» **Data**
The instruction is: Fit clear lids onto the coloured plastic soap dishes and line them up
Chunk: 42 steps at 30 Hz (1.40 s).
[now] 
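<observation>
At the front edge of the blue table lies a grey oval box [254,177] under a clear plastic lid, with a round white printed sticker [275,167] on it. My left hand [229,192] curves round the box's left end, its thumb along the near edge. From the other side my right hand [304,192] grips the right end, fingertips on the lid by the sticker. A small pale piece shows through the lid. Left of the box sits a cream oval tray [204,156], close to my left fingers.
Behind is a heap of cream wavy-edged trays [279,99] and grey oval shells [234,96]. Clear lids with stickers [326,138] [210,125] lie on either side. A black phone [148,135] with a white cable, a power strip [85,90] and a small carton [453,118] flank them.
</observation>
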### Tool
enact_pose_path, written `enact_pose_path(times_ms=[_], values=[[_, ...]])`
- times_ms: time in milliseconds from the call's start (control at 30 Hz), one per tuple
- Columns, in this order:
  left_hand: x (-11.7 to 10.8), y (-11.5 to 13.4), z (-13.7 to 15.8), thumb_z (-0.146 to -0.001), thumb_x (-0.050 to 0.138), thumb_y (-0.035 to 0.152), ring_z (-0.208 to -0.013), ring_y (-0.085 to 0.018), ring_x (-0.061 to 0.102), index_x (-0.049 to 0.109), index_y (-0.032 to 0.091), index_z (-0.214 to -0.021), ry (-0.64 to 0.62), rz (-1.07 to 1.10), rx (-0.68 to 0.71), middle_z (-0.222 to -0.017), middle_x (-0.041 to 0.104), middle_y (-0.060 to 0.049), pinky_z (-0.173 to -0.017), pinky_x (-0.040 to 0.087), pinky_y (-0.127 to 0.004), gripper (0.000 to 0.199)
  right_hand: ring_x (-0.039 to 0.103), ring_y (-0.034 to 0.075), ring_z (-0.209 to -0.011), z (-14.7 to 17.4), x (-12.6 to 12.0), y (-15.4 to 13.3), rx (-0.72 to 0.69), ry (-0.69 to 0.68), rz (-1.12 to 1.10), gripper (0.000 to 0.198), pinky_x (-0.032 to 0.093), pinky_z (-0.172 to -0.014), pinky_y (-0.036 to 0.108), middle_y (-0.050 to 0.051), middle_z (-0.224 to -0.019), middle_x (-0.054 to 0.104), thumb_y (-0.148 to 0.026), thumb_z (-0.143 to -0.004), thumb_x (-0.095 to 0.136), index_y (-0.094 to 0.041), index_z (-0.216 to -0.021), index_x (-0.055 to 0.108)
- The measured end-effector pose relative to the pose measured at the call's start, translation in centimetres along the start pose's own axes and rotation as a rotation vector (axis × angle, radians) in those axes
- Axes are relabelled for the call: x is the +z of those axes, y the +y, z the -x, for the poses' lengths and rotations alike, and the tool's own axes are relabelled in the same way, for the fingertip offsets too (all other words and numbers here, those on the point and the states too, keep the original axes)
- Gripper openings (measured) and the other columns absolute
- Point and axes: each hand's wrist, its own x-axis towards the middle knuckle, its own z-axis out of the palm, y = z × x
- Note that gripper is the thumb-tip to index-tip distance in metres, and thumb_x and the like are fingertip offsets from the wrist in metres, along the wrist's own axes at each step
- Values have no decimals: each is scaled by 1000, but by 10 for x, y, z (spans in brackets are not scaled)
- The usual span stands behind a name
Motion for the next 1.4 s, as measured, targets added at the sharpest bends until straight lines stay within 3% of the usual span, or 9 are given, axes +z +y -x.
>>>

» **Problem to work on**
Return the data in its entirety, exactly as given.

» **Your solution**
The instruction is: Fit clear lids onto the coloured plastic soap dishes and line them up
Chunk: 42 steps at 30 Hz (1.40 s).
[now] 
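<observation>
At the front edge of the blue table lies a grey oval box [254,177] under a clear plastic lid, with a round white printed sticker [275,167] on it. My left hand [229,192] curves round the box's left end, its thumb along the near edge. From the other side my right hand [304,192] grips the right end, fingertips on the lid by the sticker. A small pale piece shows through the lid. Left of the box sits a cream oval tray [204,156], close to my left fingers.
Behind is a heap of cream wavy-edged trays [279,99] and grey oval shells [234,96]. Clear lids with stickers [326,138] [210,125] lie on either side. A black phone [148,135] with a white cable, a power strip [85,90] and a small carton [453,118] flank them.
</observation>
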### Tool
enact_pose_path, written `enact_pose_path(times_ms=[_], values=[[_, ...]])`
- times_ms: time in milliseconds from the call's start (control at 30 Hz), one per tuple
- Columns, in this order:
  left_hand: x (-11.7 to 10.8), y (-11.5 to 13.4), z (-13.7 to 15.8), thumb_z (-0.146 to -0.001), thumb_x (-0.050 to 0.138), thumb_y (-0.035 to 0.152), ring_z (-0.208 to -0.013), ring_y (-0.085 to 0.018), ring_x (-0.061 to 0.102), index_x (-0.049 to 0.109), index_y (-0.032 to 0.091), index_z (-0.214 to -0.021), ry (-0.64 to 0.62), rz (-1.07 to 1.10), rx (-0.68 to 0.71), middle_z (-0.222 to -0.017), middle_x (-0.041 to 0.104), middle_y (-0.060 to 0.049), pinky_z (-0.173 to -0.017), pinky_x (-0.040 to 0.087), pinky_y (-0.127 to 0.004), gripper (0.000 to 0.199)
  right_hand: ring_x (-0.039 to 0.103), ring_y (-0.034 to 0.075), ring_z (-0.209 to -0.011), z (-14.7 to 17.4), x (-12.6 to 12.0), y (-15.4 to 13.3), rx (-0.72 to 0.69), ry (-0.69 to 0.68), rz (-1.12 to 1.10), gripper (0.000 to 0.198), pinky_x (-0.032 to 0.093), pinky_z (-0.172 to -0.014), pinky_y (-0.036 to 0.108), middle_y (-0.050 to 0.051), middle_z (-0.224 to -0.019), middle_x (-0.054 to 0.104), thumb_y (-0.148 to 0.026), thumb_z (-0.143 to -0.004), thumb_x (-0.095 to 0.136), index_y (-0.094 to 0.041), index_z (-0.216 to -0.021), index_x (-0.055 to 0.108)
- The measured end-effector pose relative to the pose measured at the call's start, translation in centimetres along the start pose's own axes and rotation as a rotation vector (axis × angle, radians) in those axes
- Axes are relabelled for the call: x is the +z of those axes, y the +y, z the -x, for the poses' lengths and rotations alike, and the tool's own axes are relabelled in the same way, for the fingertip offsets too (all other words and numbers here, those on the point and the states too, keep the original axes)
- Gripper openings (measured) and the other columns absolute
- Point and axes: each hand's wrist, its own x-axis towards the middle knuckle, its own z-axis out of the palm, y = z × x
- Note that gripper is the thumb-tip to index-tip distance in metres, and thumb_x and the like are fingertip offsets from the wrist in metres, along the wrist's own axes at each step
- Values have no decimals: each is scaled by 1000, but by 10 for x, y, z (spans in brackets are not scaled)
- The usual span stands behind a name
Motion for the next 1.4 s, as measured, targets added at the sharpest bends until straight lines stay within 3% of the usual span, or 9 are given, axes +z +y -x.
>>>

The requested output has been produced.